Can’t blame eco groups for getting a bit defensive. The jury’s hardly out on climate change. The facts are indisputable. The evidence is right in our faces. All you have to do is look out the window. You’d think that climate change skeptics, a mostly conservative lot, would be more concerned about the financial costs of global warming. Right here in our own backyard, flooding like we haven’t seen in a century is costing us millions in repairs.
It’s an unfortunate consequence of the internet age that falsehoods and innuendo can gain widespread exposure and traction in the public discourse. Post something and before you know it…
There is no line between perception and reality. Perception is reality. And so it is with Climategate.
One British research tested the theory by calling up respected publications in the UK and planting deliberately false stories about celebs just to see what would happen.
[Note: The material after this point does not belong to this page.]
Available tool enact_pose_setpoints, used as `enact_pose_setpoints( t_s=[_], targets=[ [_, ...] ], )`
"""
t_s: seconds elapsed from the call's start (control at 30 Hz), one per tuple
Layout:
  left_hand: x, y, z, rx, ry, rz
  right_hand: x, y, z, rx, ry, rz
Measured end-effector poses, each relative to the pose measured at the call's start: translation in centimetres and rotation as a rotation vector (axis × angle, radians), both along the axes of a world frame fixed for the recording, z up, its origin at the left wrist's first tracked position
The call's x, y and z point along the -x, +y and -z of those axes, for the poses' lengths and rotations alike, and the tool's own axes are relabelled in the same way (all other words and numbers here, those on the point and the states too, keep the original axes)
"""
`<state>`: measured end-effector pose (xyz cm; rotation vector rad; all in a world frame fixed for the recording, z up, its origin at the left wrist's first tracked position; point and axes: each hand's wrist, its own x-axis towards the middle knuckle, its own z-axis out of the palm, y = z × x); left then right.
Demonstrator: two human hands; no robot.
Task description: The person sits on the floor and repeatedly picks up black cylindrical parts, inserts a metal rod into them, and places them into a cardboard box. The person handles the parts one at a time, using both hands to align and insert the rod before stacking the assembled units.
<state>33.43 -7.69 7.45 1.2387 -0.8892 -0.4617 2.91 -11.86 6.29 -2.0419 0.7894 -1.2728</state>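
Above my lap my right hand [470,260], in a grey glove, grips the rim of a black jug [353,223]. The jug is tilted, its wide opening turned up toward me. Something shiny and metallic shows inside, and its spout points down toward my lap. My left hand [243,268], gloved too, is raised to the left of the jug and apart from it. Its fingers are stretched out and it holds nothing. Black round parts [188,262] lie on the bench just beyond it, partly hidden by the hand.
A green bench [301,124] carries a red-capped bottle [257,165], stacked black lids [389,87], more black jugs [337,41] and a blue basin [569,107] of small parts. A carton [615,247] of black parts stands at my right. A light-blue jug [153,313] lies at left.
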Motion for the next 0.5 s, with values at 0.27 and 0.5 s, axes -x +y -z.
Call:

The results were shocking but not entirely surprising.
Some papers didn’t even bother making a phone call to check “news” tips that were so obviously outlandish to take seriously. In almost every instance, the papers targeted went to press straight away with the tantalizing, yet false, tidbits.
With Climategate, much has been written about the reference to the word “trick” in some of the emails, a word scientists like to use to describe a mathematical quirk or shortcut. No smoking gun, really.
Says Bennett: “If you look at my personal emails you’ll see a number of messages to my colleague about meeting at so and so hotel. If you didn’t know the context you might think we were having an affair.”
But not so with Climategate. The deniers have all the evidence they need, come hell or high water.
The more burning question: who hacked the emails and for what reason?
I have my own theory: it was Big Oil. Let’s investigate that Saudi link shall we? Or for that matter, the aforementioned Friends of Science and donations its accepted in the past from petrol giants.
Sounds crazy, right?
We all know the lengths Big Tobacco went to perpetuate the myth that smoking is not harmful to our health. Why not Big Oil? Can I ask, who killed the electric car? Hmm.